# Thumping while playing



## Gibgahness (Sep 12, 2015)

I have a 1 year old female rabbit, un spayed, and when she's showing signs of happiness, I.e. running and jumping, she thumps. I've been trying to figure out if this is because she's scared of something or doing because she's that happy.


----------



## JBun (Sep 12, 2015)

Thumping is tied to more than just a rabbit being scared. It pretty much has to do with them feeling strong emotion. So when they are scared, on alert, irritated, and yes, even happy. 
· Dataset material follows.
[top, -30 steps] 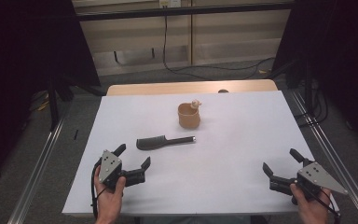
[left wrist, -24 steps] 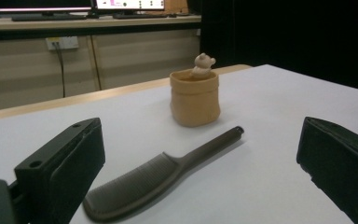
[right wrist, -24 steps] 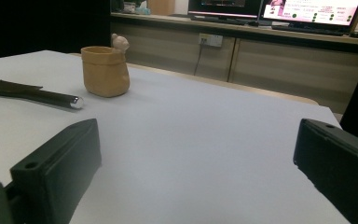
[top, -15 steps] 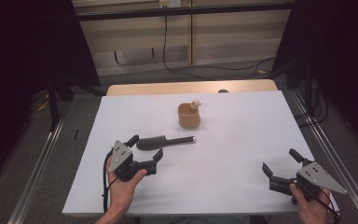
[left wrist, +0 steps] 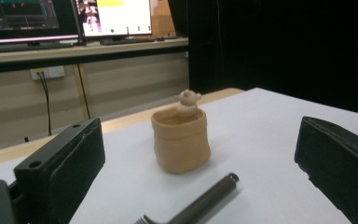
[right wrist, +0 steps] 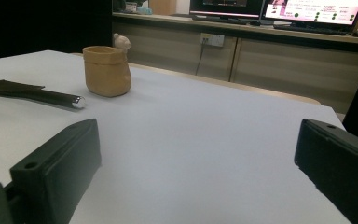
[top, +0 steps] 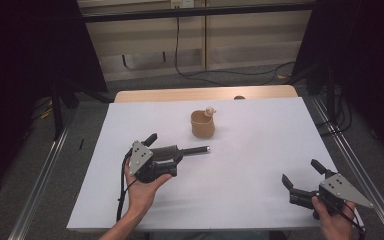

Usually when they are thumping because they are scared, they will also freeze in place or run and hide, and their ears will be up and alert(for uppy eared rabbits) and their eyes will be wide open. When they are happy and thump, they will just run around continuing to play. Some of my rabbits will thump too, when they are running around playing.


----------



## Grahamsmom (Sep 26, 2016)

I was just going to post this same question! My Graham will run circles around me and then make his usual run through his xpen and back out and over to a runner rug and back to my feet. He's done this for a long time. Recently he's added a thump here and there. I was getting concerned but he also seems so happy. I thought maybe he was telling my husband that "she's mine"! Lol. He's 4 months old and set to get fixed in a course le of weeks. Any additional thoughts?? Thanks!


----------